The stock market had fallen sharply for five trading sessions before recovering today. This was because foreign institutional investors had net outflows to the tune of $56 million on Tuesday and Wednesday.
Jacobs also said that there is a need to hasten the pace of reforms if India continue to attract foreign investment.
Today there are risks to global fund investments on account of expectations of higher interest rates and higher oil prices, said Jacobs, who was speaking over lunch to a corporate audience on the "Outlook on global and Indian economies" organised by AMP Sanmar Life Insurance in Mumbai.
Crude oil prices have scaled new highs in the last couple of days. On Thursday, prices hit $57.60 a barrel on the New York Mercantile Exchange before settling lower at $56.40 per barrel.
There is a slowdown in the global economic growth with growth rates of 2.7 per cent in 2005. Asian economies will take a hit largely as they are export-oriented.

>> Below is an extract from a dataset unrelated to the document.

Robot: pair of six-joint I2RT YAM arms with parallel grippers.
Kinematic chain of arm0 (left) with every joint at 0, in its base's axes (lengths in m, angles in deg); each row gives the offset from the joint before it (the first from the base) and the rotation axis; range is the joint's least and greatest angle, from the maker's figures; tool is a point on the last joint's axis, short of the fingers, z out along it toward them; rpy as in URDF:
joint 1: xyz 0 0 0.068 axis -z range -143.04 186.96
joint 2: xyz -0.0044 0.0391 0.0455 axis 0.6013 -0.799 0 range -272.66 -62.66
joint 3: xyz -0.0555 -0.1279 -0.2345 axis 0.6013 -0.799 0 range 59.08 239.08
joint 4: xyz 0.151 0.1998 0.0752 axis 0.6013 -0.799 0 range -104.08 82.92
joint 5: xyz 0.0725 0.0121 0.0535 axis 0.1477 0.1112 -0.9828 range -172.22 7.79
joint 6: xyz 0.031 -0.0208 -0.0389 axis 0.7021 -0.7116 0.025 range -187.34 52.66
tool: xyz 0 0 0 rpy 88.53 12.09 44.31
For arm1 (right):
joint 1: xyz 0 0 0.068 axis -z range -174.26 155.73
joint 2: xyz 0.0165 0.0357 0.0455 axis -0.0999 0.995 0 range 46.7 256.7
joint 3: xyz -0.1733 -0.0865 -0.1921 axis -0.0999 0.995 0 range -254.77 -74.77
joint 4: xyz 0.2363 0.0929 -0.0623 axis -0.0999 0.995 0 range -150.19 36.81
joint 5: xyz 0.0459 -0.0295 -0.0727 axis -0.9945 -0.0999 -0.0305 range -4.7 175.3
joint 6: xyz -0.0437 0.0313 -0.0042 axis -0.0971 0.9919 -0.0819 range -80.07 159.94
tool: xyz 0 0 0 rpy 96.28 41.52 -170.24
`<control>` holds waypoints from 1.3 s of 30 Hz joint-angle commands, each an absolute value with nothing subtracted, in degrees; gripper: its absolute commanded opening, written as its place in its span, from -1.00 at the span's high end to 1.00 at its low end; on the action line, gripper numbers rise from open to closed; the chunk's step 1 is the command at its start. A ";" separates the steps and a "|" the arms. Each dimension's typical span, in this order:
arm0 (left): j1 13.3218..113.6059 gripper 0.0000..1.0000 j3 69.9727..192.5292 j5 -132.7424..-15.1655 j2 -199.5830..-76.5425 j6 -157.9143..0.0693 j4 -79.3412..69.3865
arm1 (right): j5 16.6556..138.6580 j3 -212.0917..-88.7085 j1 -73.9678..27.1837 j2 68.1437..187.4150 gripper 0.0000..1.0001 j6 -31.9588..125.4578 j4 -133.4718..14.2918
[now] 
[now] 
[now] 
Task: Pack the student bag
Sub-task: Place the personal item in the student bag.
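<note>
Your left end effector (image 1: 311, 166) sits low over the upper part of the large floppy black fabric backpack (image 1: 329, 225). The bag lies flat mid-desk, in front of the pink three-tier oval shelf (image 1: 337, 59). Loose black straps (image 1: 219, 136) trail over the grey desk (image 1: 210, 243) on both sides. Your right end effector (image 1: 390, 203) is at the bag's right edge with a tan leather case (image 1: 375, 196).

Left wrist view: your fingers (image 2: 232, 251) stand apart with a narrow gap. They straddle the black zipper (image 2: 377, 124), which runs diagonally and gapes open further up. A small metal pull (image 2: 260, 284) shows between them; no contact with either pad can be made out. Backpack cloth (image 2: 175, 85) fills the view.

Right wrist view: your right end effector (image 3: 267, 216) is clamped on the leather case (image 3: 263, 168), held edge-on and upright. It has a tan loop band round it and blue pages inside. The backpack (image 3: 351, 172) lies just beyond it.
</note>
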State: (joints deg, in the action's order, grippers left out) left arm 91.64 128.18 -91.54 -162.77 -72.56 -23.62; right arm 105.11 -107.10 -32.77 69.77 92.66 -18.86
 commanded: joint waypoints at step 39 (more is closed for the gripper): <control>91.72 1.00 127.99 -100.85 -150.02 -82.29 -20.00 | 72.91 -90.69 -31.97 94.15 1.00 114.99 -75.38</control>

China, for instance, experienced a growth rate of 9.5 per cent in 2004, but has since the beginning of the current year witnessed lower growth of 7.5 per cent, said Jacob.
India, however, on account of its limited exposure and stronger emphasis on the services sector, will be insulated from this slowdown, he added.
"India is more exposed to the services sector, which is less cyclic. Hence India is seen as being less risky than China, which is more exposed to the manufacturing sector," said Jacob.
For emerging market flows, a weaker dollar will not offset the negative features of high US interest rates and high oil prices.
However, Jacobs added that from the trade point of view it was important for Asian countries to appreciate their currencies against the greenback.
"A weak dollar is a major problem for the world economy as it would result in recession. At the same time, with huge capital inflows into emerging markets, high liquidity would result in inflationary pressures," he added.
As emerging markets today are highly leveraged, any downslide in the US economy would see far greater volatility in these markets, said Jacob.